[Directions] Whenever a line in the material below includes "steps", copy that line.
*** Source data ***
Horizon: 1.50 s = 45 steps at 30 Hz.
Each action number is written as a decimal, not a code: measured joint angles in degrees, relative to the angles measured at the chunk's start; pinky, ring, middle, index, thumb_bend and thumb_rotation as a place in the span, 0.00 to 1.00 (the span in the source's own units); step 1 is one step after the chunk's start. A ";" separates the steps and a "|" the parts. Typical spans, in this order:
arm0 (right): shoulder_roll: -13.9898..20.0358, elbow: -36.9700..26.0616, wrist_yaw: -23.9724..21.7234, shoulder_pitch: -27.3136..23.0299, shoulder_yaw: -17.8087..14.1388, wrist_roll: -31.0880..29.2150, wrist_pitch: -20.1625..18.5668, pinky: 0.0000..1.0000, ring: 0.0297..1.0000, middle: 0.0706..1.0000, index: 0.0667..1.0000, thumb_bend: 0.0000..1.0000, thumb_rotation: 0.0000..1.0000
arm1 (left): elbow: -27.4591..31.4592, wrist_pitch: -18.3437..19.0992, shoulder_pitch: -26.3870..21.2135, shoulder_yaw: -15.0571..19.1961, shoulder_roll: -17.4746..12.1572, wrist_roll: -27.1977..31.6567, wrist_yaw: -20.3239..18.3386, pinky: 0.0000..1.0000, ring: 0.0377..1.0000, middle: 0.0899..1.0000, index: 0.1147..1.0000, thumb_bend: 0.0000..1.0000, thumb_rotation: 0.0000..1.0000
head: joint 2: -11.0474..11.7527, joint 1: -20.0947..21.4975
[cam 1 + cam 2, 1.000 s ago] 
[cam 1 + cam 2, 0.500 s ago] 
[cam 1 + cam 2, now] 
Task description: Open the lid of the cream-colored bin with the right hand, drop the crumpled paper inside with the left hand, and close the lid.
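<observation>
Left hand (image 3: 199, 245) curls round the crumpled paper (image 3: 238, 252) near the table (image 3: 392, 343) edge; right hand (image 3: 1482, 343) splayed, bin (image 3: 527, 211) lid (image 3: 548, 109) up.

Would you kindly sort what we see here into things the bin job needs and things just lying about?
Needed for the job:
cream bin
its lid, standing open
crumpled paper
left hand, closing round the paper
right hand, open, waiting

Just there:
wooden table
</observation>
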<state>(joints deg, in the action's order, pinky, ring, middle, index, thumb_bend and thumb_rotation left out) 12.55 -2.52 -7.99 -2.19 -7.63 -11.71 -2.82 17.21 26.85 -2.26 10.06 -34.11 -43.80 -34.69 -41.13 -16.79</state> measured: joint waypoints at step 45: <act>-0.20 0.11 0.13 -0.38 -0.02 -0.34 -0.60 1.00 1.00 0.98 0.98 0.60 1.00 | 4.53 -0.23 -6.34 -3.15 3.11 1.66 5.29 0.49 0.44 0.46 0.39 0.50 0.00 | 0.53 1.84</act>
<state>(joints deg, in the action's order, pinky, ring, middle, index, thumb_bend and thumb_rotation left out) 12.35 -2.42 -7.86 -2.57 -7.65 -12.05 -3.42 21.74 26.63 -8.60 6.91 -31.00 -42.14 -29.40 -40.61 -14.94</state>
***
[Output]
Horizon: 1.50 s = 45 steps at 30 Hz.
Each action number is written as a decimal, not a code: measured joint angles in degrees, relative to the angles measured at the chunk's start; pinky, ring, middle, index, thumb_bend and thumb_rotation as a place in the span, 0.00 to 1.00 (the span in the source's own units); step 1 is one step after the chunk's start. A ";" separates the steps and a "|" the parts. Typical spans, in this order:

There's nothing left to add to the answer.